WHAT YOU ARE ASKED TO DO — Only the lines holding the word "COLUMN" are wanted; copy each of them from the listing.

DATASET EXCERPTS —
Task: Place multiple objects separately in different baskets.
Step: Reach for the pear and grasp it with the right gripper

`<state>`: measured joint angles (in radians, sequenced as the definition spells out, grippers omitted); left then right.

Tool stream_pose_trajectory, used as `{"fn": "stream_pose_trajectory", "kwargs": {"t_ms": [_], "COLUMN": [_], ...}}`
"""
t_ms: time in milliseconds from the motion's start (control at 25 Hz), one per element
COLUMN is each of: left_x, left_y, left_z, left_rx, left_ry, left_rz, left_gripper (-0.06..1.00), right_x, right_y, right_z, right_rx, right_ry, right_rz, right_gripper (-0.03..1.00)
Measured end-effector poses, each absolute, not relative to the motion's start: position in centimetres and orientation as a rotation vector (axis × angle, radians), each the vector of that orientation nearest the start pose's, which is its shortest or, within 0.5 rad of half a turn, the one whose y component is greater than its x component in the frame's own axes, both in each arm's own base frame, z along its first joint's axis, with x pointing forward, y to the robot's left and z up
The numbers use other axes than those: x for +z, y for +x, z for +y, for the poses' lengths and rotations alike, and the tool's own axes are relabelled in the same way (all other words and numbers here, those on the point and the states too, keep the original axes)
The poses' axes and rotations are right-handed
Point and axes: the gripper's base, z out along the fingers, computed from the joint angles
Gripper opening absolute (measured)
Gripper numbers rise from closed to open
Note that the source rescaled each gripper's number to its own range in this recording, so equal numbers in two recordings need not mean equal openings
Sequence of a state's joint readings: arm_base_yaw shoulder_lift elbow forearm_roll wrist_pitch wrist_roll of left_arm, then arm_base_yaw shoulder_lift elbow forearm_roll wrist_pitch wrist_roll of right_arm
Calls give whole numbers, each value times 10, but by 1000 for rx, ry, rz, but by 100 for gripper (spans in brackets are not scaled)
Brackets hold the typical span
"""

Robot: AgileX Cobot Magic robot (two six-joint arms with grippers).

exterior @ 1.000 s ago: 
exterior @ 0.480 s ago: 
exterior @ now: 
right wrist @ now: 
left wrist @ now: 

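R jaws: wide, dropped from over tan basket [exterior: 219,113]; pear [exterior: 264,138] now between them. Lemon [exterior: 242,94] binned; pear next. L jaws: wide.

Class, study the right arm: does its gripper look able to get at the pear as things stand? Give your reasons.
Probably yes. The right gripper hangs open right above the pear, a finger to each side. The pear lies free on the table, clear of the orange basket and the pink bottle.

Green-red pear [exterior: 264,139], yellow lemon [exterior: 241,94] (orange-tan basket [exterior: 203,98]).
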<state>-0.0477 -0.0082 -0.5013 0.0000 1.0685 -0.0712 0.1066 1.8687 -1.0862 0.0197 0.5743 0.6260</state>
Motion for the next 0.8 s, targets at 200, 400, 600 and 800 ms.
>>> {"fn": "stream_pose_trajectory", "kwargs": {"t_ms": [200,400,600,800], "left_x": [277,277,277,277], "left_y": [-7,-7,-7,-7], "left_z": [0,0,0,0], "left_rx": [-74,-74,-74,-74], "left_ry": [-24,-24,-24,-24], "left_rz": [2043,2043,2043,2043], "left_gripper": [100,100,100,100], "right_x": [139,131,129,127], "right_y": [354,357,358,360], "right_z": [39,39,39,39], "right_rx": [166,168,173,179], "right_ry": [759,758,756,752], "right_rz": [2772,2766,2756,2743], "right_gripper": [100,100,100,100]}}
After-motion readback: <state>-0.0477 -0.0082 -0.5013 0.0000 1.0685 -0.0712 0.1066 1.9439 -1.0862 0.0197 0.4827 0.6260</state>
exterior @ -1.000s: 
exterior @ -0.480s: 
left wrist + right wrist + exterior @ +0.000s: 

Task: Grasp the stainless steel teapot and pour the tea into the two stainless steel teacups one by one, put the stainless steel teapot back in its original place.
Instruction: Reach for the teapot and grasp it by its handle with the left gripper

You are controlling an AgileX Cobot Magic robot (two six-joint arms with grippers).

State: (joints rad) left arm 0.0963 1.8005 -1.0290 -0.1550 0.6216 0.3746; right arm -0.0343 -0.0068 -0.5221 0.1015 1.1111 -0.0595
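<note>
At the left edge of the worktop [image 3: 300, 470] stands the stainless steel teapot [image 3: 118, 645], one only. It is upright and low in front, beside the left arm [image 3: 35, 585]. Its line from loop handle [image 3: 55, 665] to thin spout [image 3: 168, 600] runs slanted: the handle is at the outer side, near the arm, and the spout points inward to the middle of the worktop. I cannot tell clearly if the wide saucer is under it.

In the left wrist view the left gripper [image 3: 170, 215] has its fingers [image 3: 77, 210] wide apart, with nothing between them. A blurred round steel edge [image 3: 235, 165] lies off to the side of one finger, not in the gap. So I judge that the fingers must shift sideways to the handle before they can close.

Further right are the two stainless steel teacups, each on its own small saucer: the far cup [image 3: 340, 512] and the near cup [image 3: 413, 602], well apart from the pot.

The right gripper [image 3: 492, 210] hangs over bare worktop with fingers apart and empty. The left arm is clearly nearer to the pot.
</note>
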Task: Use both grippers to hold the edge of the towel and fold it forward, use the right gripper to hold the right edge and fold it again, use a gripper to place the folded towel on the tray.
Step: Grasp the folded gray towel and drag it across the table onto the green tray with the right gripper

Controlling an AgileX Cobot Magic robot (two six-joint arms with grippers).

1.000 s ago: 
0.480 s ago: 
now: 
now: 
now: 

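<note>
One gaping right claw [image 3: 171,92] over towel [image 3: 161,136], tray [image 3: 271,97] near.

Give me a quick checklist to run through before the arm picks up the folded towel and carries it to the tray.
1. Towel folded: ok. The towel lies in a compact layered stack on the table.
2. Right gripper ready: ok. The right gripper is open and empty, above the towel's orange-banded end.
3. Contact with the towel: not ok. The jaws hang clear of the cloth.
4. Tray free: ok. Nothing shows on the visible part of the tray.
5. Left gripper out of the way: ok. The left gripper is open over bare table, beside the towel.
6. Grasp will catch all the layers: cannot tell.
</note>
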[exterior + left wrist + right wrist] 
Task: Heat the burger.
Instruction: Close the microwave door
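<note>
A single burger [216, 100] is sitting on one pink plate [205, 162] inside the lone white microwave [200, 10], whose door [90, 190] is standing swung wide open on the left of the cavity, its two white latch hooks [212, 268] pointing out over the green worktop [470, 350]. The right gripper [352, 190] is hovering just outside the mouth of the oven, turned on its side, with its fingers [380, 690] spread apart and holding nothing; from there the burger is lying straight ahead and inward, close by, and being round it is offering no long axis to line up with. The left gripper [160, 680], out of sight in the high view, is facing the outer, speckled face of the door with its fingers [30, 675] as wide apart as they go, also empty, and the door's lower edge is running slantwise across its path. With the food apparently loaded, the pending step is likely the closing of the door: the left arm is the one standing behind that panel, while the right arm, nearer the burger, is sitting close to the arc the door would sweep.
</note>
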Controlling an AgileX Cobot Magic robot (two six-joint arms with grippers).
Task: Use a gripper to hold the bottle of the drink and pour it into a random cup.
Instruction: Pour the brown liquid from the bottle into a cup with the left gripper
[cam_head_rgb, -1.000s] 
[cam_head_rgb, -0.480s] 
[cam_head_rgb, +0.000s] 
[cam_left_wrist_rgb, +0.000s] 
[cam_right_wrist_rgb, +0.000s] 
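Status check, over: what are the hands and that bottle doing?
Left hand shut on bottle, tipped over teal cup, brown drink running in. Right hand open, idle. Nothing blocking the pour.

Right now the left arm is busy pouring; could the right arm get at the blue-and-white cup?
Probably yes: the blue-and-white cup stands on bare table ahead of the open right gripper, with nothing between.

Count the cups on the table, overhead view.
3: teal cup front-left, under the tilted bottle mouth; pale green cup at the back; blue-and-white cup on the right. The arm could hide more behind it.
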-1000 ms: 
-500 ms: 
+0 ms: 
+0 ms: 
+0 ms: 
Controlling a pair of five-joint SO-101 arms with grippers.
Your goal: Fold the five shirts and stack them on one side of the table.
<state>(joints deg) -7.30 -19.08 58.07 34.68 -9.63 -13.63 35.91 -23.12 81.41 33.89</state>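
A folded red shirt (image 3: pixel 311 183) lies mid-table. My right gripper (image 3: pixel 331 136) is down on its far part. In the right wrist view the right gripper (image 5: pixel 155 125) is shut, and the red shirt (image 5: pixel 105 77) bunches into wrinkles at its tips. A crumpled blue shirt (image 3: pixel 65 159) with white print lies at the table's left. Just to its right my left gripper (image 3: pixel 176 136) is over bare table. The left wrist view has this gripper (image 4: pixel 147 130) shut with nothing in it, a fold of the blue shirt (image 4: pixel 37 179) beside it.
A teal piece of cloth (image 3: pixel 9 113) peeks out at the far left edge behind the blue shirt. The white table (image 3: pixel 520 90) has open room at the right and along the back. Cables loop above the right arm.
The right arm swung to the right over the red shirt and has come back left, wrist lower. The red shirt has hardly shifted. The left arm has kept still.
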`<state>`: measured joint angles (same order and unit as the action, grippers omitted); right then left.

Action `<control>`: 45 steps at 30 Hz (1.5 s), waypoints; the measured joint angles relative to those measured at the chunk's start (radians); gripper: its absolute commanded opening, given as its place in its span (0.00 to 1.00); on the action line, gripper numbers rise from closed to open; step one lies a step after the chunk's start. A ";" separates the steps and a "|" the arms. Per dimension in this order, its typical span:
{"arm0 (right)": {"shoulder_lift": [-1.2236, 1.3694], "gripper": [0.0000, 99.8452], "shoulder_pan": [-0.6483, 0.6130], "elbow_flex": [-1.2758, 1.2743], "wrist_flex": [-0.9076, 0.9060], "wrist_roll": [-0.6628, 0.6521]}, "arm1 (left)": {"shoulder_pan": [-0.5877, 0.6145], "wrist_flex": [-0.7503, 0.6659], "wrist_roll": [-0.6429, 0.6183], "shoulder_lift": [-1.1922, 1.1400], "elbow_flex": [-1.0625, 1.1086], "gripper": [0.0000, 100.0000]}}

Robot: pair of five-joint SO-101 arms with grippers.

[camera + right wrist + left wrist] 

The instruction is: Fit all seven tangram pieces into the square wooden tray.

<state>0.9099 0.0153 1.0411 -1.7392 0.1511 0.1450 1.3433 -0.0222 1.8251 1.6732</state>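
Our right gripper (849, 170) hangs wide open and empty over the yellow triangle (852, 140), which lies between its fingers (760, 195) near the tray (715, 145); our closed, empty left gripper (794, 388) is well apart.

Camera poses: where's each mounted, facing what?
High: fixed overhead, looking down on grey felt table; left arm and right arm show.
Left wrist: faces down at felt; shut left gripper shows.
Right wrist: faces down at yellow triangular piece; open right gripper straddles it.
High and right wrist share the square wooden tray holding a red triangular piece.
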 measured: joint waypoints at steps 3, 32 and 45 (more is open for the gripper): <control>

ANSWER SPACE —
Tool stream_pose_trajectory, used as `{"fn": "stream_pose_trajectory", "kwargs": {"t_ms": [_], "COLUMN": [_], ...}}`
COLUMN is each of: left_x, left_y, left_z, left_rx, left_ry, left_rz, left_gripper (-0.06..1.00), right_x, right_y, right_z, right_rx, right_ry, right_rz, right_gripper (-0.03..1.00)

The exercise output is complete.